And 2, constructing a model training data set according to the NASA database, taking the battery voltage, the battery current and the battery temperature as input quantities of the model training data set, and taking the corresponding SOC as an output quantity of the model training data set.

And 3, executing a T-S fuzzy neural network algorithm for model training, and forming an SOC monitoring model along with continuous updating of network parameters in the training process.

And 4, when the SOC monitoring model is used for monitoring the SOC in real time, monitoring the SOC of the battery according to the real-time current and voltage of the battery and the temperature time sequence data of the battery.

Step 5, monitoring the SOC in real time and calculating a reduction rate, and warning that the reduction rate is too fast and the battery is abnormal when the reduction rate is higher than a set value; and when the SOC is lower than 10%, a low-power early warning signal is sent out, so that the monitoring and early warning of the SOC of the battery are realized.

Firstly, a T-S fuzzy neural network regression model is constructed according to a T-S fuzzy algorithm. The T-S fuzzy neural network regression model is mainly divided into the following four parts: the input layer, the fuzzy rule calculation layer and the output layer.

The SOC monitoring model obtained by training the T-S fuzzy neural network regression model established by the invention is mainly applied to SOC state monitoring of the lithium iron phosphate battery, the input quantity of the SOC monitoring model comprises three data of battery voltage, battery current and battery temperature, and the output quantity of the SOC monitoring model is corresponding SOC.

The SOC monitoring model trained by the invention can monitor the battery state in real time and set two early warning mechanisms of a decline rate early warning and a low power early warning.

T-S fuzzy algorithm

The T-S fuzzy system has strong self-adaptive capacityThe fuzzy subsets of the membership functions may be automatically updated and corrected. The T-S fuzzy system may be defined according to the "if-then" rule, at RⁱUnder control of the rules, the control rules have the following form:

wherein i is the number of rules,

is a fuzzy set of T-S fuzzy system input quantities,

is a model real-valued parameter, yⁱIs the system output according to the ith fuzzy rule. I.e. a part of the input is ambiguous and a part of the output is deterministic.

Suppose there is an input of X ═ X₁,x₂,...,x_r]First, each input variable x is calculated according to a fuzzy rule_kDegree of membership. The invention selects a Gaussian function as a membership function of a T-S fuzzy system, and the membership function is as follows:

wherein

And

is an adjustable parameter of the membership function,

is the center of the gaussian function and,

is the width of the gaussian function.

Fuzzy operator theta in T-S fuzzy systemⁱDefined as the following equation:

according to the calculation result of the T-S fuzzy system, the output value y of the T-S fuzzy system can be calculatedⁱComprises the following steps:

T-S fuzzy neural network model

And constructing a T-S fuzzy neural network model according to the T-S fuzzy algorithm. The T-S fuzzy neural network model is divided into the following four parts: the fuzzy rule calculation method comprises an input layer, a fuzzy rule calculation layer and an output layer. The mutual logical relationship constructed by the network model is as follows:

the input layer is connected to the input vector and the number of nodes is equal to the dimension of the input vector.
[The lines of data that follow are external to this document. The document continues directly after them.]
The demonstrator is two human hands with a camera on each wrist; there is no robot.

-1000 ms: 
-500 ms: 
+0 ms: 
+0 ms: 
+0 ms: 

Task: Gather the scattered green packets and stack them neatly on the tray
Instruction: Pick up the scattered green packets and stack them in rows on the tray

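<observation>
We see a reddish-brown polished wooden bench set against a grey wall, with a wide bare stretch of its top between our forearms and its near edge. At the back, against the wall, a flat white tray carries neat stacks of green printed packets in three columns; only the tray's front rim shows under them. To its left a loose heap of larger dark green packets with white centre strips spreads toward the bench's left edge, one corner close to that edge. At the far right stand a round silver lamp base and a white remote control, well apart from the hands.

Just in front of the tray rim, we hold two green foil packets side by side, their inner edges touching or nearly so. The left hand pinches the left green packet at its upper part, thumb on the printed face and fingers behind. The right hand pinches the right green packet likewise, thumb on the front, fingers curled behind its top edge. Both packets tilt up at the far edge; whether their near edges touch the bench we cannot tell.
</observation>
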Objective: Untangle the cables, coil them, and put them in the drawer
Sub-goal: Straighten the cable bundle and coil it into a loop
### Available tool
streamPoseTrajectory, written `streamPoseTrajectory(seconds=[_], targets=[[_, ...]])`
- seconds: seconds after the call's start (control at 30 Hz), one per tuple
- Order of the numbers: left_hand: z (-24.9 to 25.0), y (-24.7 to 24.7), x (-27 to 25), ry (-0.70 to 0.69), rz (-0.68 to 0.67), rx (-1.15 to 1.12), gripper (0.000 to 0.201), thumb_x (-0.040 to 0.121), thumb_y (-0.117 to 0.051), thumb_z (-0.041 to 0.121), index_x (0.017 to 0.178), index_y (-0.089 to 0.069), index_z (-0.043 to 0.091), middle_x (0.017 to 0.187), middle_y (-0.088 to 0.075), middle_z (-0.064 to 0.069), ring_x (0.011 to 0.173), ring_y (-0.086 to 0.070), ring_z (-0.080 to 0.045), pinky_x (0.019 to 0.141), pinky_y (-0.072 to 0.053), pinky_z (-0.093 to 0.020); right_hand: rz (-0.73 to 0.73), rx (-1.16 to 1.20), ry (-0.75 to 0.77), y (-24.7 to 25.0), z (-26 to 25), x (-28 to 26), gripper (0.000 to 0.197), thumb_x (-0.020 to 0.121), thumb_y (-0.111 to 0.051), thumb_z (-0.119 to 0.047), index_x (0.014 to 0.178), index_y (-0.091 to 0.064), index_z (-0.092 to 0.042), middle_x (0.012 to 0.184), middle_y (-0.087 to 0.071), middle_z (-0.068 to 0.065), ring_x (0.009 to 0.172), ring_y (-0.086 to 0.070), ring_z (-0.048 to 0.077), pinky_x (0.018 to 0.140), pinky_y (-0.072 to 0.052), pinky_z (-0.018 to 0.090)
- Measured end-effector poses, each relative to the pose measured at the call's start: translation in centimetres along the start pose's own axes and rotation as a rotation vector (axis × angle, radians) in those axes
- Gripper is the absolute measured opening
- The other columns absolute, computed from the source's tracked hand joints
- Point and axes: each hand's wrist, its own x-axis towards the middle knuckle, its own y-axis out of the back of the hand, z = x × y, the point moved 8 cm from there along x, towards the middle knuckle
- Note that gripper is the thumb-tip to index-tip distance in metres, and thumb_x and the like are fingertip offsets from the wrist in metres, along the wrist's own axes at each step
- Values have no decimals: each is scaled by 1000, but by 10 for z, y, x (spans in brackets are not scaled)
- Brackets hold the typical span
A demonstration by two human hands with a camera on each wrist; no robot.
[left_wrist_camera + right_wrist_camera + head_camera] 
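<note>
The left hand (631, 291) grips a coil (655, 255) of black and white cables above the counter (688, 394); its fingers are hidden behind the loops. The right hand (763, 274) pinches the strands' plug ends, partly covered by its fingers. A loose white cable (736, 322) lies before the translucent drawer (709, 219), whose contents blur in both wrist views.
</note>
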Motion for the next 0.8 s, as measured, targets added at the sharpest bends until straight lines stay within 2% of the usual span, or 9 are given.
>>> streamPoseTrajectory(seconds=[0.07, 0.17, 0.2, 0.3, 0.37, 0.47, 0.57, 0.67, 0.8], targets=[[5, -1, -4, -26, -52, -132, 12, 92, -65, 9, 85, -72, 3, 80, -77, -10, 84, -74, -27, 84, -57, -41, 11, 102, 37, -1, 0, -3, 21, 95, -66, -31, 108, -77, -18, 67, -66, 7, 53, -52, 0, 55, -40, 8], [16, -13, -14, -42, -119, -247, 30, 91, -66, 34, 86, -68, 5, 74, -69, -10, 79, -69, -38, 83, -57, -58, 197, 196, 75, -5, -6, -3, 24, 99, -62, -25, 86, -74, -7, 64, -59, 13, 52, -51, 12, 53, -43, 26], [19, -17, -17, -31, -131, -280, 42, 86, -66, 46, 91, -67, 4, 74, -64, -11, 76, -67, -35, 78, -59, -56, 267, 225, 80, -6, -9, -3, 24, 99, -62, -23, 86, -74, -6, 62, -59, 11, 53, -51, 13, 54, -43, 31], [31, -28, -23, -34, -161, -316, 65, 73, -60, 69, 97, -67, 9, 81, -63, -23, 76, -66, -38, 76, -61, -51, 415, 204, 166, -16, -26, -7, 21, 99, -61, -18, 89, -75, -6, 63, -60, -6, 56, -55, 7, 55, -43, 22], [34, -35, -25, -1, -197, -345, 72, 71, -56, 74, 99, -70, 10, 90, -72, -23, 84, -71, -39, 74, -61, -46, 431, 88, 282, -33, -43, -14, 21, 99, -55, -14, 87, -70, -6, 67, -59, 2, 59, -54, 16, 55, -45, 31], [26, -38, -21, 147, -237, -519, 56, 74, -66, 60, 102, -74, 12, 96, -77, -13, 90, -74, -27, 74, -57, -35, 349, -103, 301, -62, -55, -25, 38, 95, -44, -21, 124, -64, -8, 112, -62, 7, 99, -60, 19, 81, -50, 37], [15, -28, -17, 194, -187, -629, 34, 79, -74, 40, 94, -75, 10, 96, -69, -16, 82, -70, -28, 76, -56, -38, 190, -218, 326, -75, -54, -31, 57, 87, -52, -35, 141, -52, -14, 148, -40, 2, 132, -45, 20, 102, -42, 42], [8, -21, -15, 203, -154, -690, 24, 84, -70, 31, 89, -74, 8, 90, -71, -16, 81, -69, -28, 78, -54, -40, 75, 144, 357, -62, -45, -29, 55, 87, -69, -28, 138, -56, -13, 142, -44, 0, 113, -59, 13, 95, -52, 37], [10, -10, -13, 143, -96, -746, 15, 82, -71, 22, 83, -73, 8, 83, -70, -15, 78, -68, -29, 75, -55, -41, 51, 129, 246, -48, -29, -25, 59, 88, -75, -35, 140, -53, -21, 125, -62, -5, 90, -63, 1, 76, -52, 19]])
In the fuzzy layer, a fuzzy membership value mu is calculated by a membership function formula (3).

In the calculation layer of the fuzzy rule, the function formula (4) calculates a fuzzy operator θ.

In the output layer, the output y of the T-S fuzzy neural network model calculated by the formula (5)ⁱ。

The T-S fuzzy neural network model training algorithm can be realized by the following strategies:

input calculation error η:

in formula (6), y_dIs the output of the expected value of the network model, y_cIs the output of the actual values of the network model, η is y_dAnd y_cThe calculation error therebetween.

And (3) correcting the coefficient:

the normalized total objective function is:

in the formulae (7) and (8),

is the coefficient of the T-S fuzzy neural network, α is the coefficient learning rate, x_iIs an input parameter to the network. ThetaⁱAnd k is a fuzzy operator formed by multiplying membership degrees, j belongs to (1, 2.. eta., r), and i is a regular number.

According to the gradient descent method, in the process of network learning, the precondition parameters are corrected, and the parameter correction quantity is as follows:

in the formulae (9) and (10),

and

is an adjustable parameter of the membership function,

is the center of the gaussian function and,

for the width of the gaussian function, β is the parameter learning rate, k ∈ j, j ∈ (1, 2.. eta., r), i is the number of rules.

SOC monitoring and early warning algorithm process based on fuzzy neural network

In the T-S fuzzy neural network model, the number of output and input nodes and a fuzzy membership function are determined by the dimension of a training sample. In the invention, the battery voltage, the battery current and the battery temperature of a storage battery are taken as training inputs of a model, and the corresponding SOC is taken as a training output of the model, so the dimension of input data is 3 dimensions, and the dimension of output data is 1 dimension.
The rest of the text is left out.